Ola Didrik Saugstad (born 5 March 1947) is a Norwegian pediatrician, neonatologist and neuroscientist noted for his research on resuscitation of newborn children and his contribution to reduce child mortality.
[1][3] Christian P. Speer and Henry L. Halliday described Saugstad as a "world renowned expert in neonatal medicine," particularly on hypoxia and purine metabolism, hypoxia-reoxygenation injury, the effect and mechanisms of oxygen radicals in the neonatal period, mechanisms of lung injury and newborn resuscitation.
"[2] Saugstad received the 2012 Nordic Medical Prize, is a member of the Norwegian Academy of Science and Letters and became a Knight First Class of the Order of St.
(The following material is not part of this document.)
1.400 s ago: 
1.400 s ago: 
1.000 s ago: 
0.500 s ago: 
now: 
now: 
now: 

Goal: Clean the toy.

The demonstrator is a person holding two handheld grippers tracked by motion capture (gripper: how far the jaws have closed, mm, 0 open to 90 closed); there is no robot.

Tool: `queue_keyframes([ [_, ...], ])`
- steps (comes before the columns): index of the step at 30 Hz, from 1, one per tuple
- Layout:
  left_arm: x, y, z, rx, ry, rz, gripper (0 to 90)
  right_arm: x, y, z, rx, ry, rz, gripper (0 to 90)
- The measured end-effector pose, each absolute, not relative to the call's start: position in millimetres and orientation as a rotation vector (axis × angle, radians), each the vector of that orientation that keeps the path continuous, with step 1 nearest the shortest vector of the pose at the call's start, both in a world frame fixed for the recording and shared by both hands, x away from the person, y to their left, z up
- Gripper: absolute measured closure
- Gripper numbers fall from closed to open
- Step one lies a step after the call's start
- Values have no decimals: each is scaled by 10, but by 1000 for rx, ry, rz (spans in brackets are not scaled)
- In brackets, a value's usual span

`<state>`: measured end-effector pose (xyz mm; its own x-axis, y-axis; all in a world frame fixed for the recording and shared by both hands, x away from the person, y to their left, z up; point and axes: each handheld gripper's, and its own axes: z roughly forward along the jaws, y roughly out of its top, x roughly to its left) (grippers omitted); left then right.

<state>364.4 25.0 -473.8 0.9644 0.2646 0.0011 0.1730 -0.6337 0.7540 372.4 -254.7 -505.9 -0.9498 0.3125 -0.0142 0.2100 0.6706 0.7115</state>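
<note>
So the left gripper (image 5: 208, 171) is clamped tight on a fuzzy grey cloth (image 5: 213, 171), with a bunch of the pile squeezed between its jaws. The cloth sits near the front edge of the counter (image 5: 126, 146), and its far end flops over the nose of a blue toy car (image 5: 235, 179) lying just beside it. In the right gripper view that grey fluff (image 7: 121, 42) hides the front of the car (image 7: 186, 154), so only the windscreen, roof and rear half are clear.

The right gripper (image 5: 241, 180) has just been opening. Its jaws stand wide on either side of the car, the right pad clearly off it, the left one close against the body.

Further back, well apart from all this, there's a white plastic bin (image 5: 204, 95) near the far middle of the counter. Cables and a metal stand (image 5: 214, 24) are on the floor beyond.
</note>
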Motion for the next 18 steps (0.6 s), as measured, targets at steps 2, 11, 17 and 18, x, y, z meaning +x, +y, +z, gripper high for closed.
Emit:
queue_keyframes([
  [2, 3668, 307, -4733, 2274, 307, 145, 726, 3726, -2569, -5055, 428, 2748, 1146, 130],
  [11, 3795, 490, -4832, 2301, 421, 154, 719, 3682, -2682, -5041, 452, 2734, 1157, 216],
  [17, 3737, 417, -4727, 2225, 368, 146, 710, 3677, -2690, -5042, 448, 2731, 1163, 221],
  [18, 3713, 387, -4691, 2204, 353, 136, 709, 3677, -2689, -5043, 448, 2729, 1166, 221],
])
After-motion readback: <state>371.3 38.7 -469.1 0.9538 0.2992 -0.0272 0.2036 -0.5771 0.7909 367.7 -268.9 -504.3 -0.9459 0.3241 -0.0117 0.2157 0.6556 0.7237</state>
Olav in 2010.
In the late 1980s, Saugstad and Rooth published a seminal article questioning the use of 100% oxygen in the resuscitation of newborn children.
[10] This would lead to his major discovery of the dangers of using 100% oxygen, resulting in the amendment of the international guidelines for newborn resuscitation in 2010 based on the research of Saugstad and his team.
[6] His 2019 book Kampen om oksygenet ("The War Over Oxygen") discusses what he describes as "one [of] the greatest scandals in the history of medicine;"[7] former Prime Minister Kjell Magne Bondevik introduced the book when it was released at the House of Literature in Oslo.
[8] Saugstad is known for having taken elements of the research of 2019's Nobel laureates in medicine William Kaelin Jr., Peter J. Ratcliffe and Gregg L. Semenza to the infant's bedside.